Go through the listing and pick out each line with the word "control" in it.

Entries provided —
----
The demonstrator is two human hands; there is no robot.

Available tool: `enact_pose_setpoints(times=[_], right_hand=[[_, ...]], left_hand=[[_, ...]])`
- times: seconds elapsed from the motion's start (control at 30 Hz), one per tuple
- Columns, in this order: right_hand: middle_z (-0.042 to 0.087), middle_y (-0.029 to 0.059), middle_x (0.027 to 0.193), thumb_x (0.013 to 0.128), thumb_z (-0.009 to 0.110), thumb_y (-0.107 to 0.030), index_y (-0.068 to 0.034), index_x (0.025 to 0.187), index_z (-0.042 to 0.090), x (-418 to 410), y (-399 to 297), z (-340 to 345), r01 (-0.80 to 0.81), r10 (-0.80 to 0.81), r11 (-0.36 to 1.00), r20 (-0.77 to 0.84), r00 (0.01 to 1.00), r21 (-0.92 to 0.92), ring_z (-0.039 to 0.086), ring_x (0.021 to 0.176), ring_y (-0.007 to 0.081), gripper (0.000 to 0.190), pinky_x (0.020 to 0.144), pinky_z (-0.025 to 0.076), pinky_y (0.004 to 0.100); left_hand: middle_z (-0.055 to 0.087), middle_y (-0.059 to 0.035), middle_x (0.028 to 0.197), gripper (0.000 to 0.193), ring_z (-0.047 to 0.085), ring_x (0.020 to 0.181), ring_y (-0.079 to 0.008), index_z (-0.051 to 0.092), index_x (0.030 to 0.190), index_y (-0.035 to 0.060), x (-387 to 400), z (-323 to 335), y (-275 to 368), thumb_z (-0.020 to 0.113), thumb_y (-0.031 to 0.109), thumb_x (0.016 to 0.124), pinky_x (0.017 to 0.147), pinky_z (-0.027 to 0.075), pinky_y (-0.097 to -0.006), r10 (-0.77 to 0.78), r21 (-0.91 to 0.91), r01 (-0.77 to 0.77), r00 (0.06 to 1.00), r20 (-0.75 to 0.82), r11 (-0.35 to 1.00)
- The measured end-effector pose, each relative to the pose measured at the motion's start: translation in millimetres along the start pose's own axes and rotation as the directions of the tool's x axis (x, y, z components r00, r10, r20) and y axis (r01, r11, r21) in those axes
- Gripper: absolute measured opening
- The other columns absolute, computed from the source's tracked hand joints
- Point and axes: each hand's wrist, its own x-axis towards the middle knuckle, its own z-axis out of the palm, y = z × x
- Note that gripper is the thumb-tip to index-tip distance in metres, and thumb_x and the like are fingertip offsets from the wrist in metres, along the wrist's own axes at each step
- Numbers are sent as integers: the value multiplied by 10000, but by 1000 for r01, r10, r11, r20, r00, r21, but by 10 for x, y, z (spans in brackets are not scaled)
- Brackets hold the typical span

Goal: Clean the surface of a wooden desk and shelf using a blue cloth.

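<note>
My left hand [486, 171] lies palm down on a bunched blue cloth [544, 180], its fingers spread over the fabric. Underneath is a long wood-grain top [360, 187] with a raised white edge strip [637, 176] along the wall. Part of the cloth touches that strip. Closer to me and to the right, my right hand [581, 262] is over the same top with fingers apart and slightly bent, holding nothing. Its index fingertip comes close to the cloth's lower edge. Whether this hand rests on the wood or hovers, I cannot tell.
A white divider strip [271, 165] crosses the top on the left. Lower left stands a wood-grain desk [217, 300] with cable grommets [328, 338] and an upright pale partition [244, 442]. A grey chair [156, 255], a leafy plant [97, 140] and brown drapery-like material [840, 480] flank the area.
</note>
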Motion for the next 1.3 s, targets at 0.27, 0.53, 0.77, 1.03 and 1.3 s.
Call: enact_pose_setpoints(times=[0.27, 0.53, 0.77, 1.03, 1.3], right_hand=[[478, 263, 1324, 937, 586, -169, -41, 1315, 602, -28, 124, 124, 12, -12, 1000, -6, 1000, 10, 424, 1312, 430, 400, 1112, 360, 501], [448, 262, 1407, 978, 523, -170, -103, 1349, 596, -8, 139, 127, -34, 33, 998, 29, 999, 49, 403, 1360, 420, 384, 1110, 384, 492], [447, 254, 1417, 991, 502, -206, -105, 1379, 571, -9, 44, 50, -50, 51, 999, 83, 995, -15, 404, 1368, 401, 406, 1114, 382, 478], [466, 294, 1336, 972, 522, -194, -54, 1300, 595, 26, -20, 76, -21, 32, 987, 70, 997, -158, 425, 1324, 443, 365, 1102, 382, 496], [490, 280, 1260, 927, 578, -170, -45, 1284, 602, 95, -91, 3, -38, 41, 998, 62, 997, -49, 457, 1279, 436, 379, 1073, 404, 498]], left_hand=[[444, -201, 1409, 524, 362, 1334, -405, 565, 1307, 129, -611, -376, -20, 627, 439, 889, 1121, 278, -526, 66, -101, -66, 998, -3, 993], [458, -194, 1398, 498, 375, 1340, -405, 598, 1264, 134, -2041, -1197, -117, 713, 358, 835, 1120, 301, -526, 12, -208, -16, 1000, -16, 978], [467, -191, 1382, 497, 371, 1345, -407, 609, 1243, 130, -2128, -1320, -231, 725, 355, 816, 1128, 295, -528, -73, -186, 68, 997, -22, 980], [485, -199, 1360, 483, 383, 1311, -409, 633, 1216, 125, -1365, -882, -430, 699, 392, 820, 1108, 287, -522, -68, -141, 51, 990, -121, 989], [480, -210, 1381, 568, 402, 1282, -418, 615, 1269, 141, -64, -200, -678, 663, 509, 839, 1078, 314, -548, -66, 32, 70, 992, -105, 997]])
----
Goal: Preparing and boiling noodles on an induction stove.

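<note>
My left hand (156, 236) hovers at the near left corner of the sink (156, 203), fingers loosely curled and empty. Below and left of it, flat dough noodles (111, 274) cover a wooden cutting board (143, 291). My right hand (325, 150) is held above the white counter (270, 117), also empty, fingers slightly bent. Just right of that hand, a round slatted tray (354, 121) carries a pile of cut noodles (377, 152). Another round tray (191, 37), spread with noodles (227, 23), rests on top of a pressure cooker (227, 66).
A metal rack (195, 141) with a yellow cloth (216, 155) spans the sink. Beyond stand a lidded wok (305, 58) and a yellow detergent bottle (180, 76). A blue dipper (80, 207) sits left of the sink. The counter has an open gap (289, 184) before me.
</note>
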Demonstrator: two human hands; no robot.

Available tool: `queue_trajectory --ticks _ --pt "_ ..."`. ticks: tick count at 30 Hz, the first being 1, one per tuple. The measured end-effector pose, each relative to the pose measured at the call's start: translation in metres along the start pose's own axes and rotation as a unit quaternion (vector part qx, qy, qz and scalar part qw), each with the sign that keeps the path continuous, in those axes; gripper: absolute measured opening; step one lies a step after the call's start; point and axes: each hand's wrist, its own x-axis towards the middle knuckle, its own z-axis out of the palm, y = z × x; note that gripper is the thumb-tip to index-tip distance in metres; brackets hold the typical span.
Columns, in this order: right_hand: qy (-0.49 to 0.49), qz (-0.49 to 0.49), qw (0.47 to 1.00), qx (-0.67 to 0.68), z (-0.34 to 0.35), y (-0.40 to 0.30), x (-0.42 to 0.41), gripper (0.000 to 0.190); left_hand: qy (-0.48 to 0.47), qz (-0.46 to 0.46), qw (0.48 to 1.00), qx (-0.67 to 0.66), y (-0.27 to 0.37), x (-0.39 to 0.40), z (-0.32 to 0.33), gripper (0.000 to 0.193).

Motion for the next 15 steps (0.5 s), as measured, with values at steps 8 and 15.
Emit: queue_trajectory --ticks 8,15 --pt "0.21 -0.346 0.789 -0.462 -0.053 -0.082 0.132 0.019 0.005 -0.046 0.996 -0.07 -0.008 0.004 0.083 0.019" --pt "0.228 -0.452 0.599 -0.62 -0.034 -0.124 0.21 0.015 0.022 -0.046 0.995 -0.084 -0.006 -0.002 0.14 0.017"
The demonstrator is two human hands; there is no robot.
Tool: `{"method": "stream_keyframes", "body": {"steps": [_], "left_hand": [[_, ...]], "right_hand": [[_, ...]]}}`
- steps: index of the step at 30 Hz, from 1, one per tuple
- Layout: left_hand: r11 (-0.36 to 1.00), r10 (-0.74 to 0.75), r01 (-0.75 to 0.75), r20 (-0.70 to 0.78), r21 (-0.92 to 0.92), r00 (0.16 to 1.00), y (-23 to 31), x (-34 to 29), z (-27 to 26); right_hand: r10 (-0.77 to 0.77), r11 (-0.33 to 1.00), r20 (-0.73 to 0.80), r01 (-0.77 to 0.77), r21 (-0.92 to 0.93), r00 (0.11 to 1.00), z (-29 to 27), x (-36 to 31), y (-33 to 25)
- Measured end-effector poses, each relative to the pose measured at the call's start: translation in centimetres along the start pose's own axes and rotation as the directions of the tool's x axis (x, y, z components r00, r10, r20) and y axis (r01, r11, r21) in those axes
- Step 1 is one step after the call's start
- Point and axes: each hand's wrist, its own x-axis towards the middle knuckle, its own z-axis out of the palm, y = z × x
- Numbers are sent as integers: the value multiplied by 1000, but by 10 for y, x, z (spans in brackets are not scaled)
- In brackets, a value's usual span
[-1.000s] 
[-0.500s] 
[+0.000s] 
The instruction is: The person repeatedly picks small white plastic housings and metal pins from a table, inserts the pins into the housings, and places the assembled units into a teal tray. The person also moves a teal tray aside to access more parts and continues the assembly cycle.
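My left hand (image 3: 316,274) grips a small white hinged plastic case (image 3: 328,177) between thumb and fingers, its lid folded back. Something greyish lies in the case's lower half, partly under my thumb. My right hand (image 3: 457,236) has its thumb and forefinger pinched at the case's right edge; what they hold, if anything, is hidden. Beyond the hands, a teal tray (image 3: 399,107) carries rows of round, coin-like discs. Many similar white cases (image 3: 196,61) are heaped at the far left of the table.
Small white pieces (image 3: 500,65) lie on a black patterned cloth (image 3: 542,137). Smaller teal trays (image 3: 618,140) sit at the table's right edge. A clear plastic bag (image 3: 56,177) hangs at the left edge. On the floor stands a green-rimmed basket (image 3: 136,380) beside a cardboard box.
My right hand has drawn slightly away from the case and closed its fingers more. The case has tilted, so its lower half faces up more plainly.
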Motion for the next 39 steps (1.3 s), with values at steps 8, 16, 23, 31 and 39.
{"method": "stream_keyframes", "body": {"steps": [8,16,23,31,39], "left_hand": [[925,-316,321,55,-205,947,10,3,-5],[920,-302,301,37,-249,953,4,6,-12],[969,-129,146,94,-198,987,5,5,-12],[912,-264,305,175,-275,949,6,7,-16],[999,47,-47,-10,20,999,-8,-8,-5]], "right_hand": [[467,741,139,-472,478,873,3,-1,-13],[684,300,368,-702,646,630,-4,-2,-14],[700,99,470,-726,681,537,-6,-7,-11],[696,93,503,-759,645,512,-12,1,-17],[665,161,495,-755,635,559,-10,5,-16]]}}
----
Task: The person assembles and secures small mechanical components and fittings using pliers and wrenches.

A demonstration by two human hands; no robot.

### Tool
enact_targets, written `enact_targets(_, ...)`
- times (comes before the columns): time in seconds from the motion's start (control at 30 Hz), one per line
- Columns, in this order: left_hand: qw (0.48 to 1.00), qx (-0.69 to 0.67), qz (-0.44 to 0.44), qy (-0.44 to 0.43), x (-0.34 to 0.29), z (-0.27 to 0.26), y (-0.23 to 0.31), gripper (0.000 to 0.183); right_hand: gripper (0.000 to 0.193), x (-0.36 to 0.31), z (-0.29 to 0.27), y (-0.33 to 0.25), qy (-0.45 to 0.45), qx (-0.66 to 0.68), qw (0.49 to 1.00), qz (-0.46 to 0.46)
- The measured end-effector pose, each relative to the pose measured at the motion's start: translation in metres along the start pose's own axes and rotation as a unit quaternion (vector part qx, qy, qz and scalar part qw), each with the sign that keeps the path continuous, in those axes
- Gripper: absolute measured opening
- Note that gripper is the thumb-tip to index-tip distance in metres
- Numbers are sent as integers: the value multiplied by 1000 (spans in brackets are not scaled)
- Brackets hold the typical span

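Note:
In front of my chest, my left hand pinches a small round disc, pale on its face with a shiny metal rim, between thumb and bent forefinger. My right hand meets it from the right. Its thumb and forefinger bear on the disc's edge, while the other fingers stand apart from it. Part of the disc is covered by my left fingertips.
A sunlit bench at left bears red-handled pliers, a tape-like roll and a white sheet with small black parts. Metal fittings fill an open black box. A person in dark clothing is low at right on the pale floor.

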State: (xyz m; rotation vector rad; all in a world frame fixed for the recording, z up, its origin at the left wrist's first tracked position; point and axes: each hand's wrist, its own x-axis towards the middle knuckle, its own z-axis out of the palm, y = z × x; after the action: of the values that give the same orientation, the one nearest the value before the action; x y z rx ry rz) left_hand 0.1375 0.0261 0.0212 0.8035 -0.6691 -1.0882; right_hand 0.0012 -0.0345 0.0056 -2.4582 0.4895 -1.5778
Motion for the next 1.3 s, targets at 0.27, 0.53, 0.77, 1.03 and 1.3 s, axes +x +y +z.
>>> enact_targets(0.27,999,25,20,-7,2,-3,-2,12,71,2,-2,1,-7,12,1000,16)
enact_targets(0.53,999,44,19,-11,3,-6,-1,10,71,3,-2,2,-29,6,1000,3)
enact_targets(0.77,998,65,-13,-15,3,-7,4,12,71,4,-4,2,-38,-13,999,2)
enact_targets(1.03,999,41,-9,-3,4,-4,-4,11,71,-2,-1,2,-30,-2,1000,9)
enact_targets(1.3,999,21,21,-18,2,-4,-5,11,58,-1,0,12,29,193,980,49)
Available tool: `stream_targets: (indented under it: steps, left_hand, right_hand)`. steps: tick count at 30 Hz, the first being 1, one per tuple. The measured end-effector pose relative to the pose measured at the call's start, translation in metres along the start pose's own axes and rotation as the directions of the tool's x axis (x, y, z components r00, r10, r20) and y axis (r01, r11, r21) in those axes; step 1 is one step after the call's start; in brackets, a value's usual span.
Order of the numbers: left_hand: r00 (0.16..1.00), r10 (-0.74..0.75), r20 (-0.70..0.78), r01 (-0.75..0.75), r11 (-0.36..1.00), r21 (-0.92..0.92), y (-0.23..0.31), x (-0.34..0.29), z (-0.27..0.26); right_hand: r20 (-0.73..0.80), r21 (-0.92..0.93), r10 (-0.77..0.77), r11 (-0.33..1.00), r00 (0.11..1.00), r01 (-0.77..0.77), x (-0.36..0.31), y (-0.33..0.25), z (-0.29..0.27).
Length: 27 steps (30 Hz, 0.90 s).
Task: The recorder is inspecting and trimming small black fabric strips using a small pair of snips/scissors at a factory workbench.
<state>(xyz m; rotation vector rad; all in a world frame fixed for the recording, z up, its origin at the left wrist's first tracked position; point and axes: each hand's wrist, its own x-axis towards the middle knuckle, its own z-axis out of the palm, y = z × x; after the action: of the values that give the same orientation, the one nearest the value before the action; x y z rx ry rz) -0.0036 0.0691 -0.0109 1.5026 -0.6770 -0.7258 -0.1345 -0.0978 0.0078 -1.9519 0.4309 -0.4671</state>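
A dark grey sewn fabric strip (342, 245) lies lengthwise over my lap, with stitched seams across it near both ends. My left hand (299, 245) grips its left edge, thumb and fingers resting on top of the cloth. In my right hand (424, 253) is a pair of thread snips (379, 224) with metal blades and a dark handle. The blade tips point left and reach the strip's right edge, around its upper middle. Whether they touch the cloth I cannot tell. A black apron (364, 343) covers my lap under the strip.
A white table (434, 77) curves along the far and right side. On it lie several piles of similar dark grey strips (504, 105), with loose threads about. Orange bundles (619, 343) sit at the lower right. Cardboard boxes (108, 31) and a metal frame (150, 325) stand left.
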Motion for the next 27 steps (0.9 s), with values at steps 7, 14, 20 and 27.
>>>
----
Exercise result —
- times: seconds elapsed from the motion's start (control at 30 Hz), one per tuple
- times (comes before the columns): time in seconds from the motion's start (control at 30 Hz), one per line

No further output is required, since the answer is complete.